# How should we compare models?

At various points in the past few years I have had discussions or debates with friends and colleagues about model comparison in the context of Bayesian inference. What is the most “principled” way to do it? What are the relative merits of different approaches? My opinion has evolved alongside my understanding of the subject, and I recently read a paper that conceptually explained some of the intuition that I had developed over the years. Consequently, I wanted to write a note on this subject in case it is useful for others.

## Introduction to model comparison

Before diving into different approaches for model comparison, let me first define it.
Suppose you are building a statistical model for a particular process, and have some data \(y\) to use in order to fit and test your approaches.
In the process of analysing the data, you come up with two distinct approaches for modelling: \(M_1\) and \(M_2\).
For example, if you are solving a regression problem, \(M_1\) might be a GLM of some sort, whereas \(M_2\) could be a GAM.
Both models seem to fit the data, but you want to quantify which is doing a better job.
Any approach to answering this question falls into the category of *model comparison*.

What should we care about when comparing models?
Fundamentally, we are interested in knowing which model provides a better approximation to the underlying data generating process.
In that sense, we want to know which model *generalises* better beyond the immediate data \(y\) that we have available.
In other words, if were were to receive some new data \(y_\mathrm{new}\), which model would describe it better?
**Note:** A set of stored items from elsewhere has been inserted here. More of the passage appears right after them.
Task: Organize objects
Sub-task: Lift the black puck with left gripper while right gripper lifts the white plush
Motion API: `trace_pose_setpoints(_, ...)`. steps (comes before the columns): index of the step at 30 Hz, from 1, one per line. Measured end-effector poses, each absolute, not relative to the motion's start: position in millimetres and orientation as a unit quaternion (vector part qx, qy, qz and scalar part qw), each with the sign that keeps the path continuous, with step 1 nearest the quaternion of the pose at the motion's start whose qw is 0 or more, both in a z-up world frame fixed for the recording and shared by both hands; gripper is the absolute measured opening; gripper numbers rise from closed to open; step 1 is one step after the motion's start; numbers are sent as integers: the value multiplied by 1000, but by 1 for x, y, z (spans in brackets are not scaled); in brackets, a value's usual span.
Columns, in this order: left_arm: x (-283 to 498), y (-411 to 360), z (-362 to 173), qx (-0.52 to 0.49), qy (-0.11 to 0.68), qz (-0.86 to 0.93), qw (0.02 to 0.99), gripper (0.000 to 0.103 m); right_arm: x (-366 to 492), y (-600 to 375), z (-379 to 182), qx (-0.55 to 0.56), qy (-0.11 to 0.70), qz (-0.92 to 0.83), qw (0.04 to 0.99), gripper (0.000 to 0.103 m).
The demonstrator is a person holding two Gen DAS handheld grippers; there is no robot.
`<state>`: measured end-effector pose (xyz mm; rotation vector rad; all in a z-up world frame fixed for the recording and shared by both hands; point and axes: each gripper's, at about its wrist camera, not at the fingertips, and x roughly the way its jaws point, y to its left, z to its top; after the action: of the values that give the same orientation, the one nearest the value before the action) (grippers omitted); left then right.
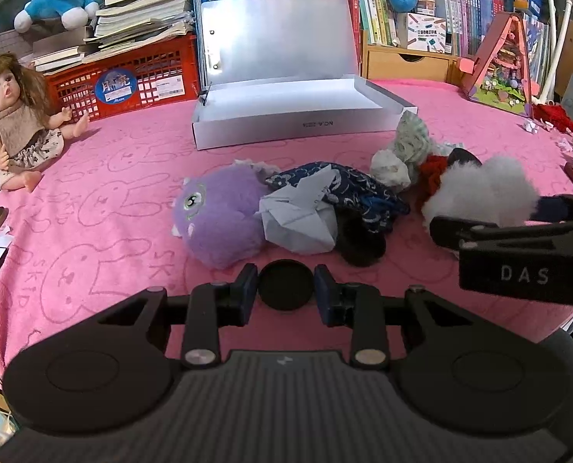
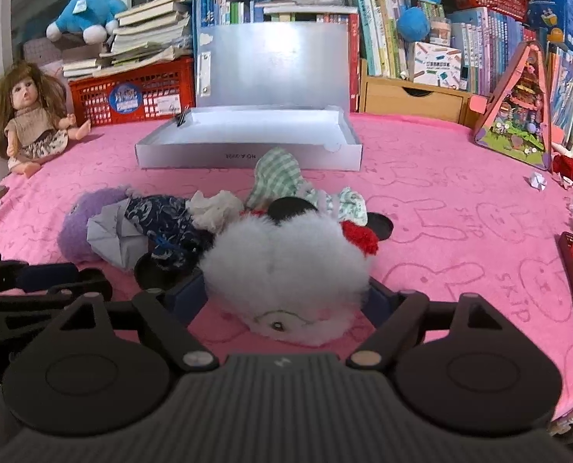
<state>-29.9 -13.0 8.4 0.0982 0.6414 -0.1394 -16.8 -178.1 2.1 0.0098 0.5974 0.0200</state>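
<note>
My left gripper point(image 1: 285, 289) is shut on a small black round disc point(image 1: 285, 281), low over the pink cloth point(image 1: 112, 208). Just beyond it lie a purple plush point(image 1: 217, 216), a folded grey paper point(image 1: 298, 223) and a dark blue patterned cloth point(image 1: 348, 189). My right gripper point(image 2: 284, 297) has its blue pads pressed into both sides of a white fluffy plush toy point(image 2: 286, 254), which rests on the cloth; the same right gripper point(image 1: 492, 218) shows at the right of the left wrist view. An open silver box point(image 2: 247, 154) stands behind the pile, lid up.
A green checked cloth point(image 2: 278, 171), red yarn point(image 2: 359, 235) and another black disc point(image 2: 381, 225) lie by the pile. A doll point(image 2: 27, 119) sits far left before a red crate point(image 2: 132, 92). A pink triangular toy house point(image 2: 518, 115) stands right; books line the back.
</note>
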Motion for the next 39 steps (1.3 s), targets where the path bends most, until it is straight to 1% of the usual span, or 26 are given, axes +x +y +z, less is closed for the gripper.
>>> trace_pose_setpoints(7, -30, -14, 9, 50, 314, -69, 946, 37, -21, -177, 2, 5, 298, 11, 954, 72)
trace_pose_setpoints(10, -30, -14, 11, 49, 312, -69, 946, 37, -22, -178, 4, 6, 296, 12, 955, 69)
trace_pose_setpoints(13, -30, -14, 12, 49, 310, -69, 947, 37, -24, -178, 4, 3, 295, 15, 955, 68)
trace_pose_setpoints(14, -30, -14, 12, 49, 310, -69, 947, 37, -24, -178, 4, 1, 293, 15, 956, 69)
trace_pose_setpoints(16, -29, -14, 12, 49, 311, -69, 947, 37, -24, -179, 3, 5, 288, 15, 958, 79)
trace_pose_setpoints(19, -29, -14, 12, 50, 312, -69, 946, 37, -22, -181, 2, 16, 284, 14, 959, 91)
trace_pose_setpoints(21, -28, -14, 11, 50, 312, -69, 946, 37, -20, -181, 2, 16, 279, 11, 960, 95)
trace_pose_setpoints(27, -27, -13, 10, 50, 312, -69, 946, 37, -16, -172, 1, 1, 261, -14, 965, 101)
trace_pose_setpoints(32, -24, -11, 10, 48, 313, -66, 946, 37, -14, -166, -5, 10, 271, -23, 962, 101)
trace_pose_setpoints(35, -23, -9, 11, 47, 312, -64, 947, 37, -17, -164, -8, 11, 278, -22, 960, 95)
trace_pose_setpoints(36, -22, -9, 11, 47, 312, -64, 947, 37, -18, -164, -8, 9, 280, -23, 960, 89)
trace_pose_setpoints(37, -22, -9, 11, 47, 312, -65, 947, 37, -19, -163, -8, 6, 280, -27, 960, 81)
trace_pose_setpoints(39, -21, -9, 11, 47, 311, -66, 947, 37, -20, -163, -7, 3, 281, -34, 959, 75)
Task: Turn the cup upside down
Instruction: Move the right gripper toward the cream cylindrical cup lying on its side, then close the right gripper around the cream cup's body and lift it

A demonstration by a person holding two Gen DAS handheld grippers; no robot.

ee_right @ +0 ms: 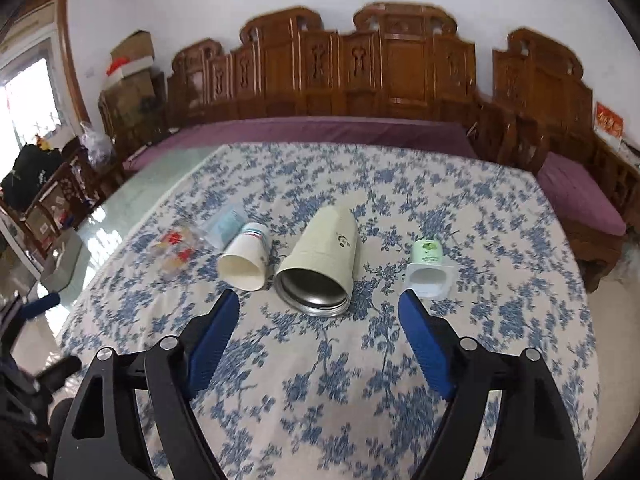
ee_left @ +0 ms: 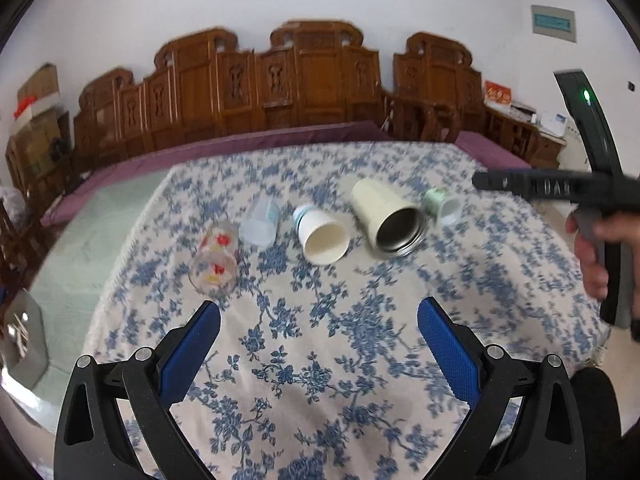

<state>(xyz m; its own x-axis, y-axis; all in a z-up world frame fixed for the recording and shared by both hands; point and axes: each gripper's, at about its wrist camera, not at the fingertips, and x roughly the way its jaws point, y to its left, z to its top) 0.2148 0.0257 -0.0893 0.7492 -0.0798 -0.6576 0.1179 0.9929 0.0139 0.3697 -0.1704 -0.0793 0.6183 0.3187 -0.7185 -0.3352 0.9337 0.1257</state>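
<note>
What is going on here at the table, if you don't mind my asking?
A person holds a hand-held gripper in each hand above a floral tablecloth. Five cups lie on their sides in a row, among them a paper cup and a steel-lined cup. The left hand-held gripper and right one are open, holding nothing.

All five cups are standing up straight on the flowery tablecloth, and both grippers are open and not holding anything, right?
Not quite. The cups are lying on their sides, not standing: the right wrist view shows the big cream cup and the paper cup with mouths facing the camera. Both the left gripper and right gripper are indeed open and empty.
</note>
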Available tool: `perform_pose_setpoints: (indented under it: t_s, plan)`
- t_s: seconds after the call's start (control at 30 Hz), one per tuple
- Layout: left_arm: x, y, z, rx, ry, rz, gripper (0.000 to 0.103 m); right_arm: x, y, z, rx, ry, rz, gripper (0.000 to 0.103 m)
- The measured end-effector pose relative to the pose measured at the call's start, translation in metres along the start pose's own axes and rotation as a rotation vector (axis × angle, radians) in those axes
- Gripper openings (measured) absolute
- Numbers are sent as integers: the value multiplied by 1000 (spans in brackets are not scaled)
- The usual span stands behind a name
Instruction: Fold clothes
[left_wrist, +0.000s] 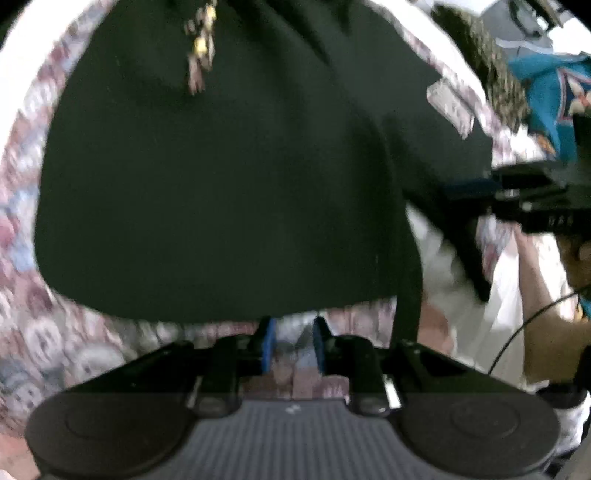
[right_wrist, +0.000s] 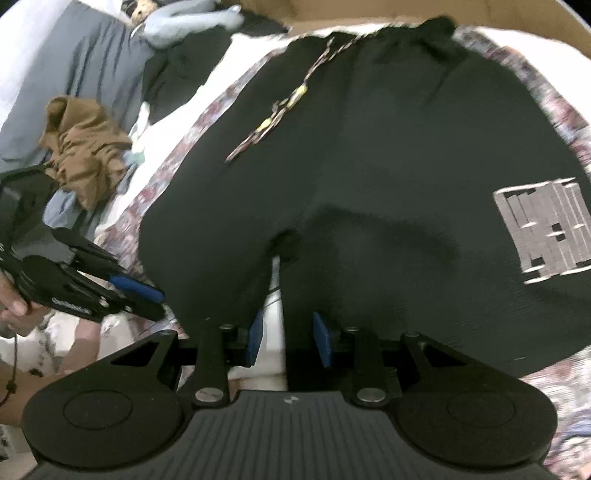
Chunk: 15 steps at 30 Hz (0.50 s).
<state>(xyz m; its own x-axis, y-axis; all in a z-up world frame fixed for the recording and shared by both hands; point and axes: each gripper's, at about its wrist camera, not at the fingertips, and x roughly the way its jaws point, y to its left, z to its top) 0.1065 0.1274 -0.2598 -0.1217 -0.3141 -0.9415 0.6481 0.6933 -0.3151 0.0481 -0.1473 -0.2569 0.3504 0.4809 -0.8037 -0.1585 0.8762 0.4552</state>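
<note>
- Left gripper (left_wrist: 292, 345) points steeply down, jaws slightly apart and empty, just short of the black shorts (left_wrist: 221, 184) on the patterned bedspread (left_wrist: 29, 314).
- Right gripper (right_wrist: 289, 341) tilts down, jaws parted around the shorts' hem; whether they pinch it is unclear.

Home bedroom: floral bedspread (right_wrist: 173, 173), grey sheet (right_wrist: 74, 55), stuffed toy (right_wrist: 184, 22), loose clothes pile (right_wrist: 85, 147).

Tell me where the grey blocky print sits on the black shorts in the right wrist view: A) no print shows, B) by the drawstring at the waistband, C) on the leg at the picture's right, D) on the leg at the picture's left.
C: the grey blocky print lies on the black shorts' leg at the picture's right, well away from the patterned drawstring.
</note>
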Motion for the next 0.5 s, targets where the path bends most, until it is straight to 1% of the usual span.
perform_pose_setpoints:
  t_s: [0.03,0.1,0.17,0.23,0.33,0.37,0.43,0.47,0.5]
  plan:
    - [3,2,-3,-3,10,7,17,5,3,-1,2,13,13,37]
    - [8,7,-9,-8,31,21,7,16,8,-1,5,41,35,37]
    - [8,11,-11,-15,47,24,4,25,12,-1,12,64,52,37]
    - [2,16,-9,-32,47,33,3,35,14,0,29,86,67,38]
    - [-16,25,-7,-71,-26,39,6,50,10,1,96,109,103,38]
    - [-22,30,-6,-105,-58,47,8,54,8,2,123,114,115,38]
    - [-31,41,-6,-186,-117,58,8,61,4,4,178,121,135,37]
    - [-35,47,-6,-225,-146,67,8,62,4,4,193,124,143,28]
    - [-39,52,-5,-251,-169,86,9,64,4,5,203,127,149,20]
The field of model comparison seeks to answer this question, particularly when we must try to make our best guess without access to an unlimited supply of data.

## Recap of the Bayesian approach

No piece of writing about Bayesian methods would be complete without stating Bayes’ theorem. In the context of a single model, we can write this as:

\[p(\theta | y) = \dfrac{p(y | \theta)p(\theta)}{p(y)}, \label{bayes}\tag{1}\]where \(\theta\) are the set of model parameters (e.g., the coefficients in a linear regression) and \(y\) are the data we are analysing.
\(p(\theta | y)\) is called the *posterior distribution*, because it is the distribution of the model parameters *conditional* on the data \(y\) (i.e., *after* we receive the data).
\(p(\theta)\) is the *prior* because it is the *unconditional* distribution of the model parameters (i.e., prior to seeing the data \(y\)).
\(p(y | \theta)\) is called the *likelihood*, and is the probability of the data given a particular set of model parameters.
\(p(y)\) has a few names: the *marginal likelihood* or the *evidence* are probably the two most common.
I’ll discuss this part in more detail shortly.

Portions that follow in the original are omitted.